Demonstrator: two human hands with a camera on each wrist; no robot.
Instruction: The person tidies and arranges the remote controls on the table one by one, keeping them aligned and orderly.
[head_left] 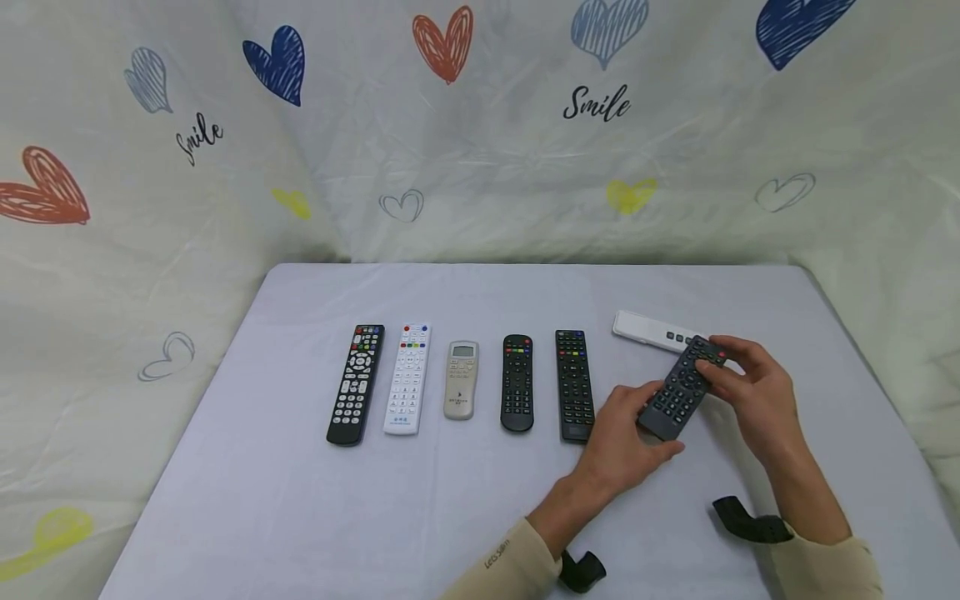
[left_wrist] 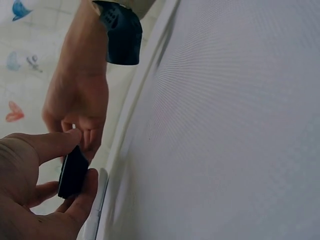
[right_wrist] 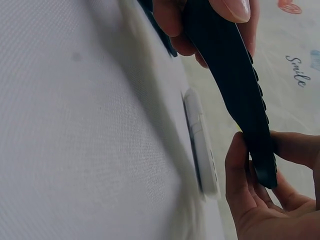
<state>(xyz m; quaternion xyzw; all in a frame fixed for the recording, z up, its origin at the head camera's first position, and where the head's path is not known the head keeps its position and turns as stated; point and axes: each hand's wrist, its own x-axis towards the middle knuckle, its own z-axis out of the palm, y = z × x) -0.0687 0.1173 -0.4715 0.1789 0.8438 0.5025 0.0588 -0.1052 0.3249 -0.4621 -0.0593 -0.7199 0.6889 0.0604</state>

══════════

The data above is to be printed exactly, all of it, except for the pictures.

◆ **EXERCISE RESPONSE**
Demonstrator: two human hands with a camera on each wrist; no robot.
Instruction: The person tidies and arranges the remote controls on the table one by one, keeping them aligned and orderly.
[head_left] 
[left_wrist] 
[right_wrist] 
<state>(xyz m; quaternion xyzw; all in a frame fixed for the recording, z up, its origin at the head camera's first position, and where the head's path is not known the head keeps its position and turns as stated; point and axes: each hand's wrist, its own x-axis towards the middle knuckle, its own z-axis out of the palm, y = z × x) -0.0687 0.1173 -0.4715 0.1789 0.8438 0.5025 0.0588 -0.1052 0.3249 -0.4621 -0.0593 -0.7199 0.6889 0.0604</state>

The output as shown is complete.